Convincing retailers to commit to fresh, untested brands and finding new routes to market have also been identified by a panel of well-known execs in the licensing industry canvassed by Licensing.biz.

“We need to make sure that we are delivering on product that retailers want to carry,” stated Gustavo Antonioni, head of UK licensing at Marvel Entertainment. “We need to deliver a retail statement, not an item business. We can do this by working on product ranges that not only entertain, but embrace the brand values and essence of the character, while at the same time provide good value.”

Janet Woodward, head of licensing at Coolabi, believes that if there is a fall in consumer spending the first thing retailers will do is grind down suppliers’ prices, making life even tougher for the licensees. “With many retailers working on over 65 per cent margins and on a sale-or-return basis, the risks involved in taking the big or short-term licences are becoming seriously inhibitive,” she said.

“Retailers want to stock increasing amounts of licensed products because of their selling power and consumer draw, so the licensing industry needs to put in extra effort and provide programmes which enable the licensees to make a profit.”

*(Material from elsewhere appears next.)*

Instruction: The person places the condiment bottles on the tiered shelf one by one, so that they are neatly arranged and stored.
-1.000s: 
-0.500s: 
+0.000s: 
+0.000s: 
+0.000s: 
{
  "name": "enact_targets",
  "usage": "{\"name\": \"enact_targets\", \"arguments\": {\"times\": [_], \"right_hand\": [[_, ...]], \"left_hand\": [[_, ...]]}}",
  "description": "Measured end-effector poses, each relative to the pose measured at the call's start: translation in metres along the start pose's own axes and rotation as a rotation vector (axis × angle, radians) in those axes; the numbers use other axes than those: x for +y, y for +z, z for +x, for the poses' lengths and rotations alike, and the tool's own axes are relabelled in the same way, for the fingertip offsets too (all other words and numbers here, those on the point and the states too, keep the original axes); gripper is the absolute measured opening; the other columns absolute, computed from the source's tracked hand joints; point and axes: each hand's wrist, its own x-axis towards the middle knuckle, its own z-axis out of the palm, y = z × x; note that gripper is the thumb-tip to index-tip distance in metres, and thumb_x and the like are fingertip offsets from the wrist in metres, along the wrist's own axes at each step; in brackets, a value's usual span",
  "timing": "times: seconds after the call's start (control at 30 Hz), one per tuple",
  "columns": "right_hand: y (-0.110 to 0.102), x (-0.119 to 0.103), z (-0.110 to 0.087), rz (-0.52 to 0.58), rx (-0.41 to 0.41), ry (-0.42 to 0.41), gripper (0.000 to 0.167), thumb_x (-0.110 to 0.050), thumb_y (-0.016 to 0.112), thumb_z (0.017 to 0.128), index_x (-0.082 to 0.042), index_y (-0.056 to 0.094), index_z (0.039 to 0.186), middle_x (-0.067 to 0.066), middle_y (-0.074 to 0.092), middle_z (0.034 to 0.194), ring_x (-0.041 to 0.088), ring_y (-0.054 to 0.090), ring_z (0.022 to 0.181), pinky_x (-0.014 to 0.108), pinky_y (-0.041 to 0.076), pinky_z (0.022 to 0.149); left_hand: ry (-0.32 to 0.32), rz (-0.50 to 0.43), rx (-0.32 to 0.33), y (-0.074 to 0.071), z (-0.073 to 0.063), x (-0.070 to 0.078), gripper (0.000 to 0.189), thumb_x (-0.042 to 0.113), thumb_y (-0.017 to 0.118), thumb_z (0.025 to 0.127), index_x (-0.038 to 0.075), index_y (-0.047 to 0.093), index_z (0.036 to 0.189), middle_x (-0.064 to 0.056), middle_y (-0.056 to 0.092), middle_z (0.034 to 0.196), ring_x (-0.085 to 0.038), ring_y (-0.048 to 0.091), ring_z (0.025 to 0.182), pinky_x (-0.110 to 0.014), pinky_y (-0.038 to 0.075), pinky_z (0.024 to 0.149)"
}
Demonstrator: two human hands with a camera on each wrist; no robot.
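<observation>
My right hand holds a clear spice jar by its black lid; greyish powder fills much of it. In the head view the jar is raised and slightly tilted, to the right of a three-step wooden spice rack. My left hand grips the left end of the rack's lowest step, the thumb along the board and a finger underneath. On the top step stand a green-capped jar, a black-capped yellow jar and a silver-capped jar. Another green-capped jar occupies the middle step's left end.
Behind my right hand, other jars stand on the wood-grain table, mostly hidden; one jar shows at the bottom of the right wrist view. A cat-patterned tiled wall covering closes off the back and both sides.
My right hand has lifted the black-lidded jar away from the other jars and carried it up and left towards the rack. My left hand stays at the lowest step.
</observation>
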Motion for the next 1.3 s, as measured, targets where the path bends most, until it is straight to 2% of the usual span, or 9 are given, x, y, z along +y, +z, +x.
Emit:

The consolidation of the retail environment globally is also cause for concern. “This has left less shelf space for retail in general to take risks on smaller programmes/licences that may eventually become hits,” pointed out Mark Northwood, VP of merchandise licensing at Nelvana Enterprises. “Decreased space and an increased number of stores means greater volume for those few properties that make it on the shelves, but leaves little room left for retailers to experiment with licences that may become the next big brand.”

Simon Kay, business development director at AT New Media, believes that no one has been willing to have a go at something different for a while. “Take a chance or two and have a go at something new and not the same usual ‘easy rides’,” he said. “Trial things online with the ability to offer in-store if they work. Get in there on Facebook and the viral growth curve that goes hand in hand with it.”

MD of Metrostar, Claire Potter, agrees that we need to sniff out new routes to market. “Many retailers prefer not to invest in licences or licensed product because it tends to decrease margins, so their focus is generally on own label or in-house brands,” she explained.

“This limits the growth in licensed product and limits consumer choice. Not that I blame retailers for adopting this approach – but brand owners and licensees need to find different routes to market for all but the highest profile branded product. The internet must offer a great opportunity here.”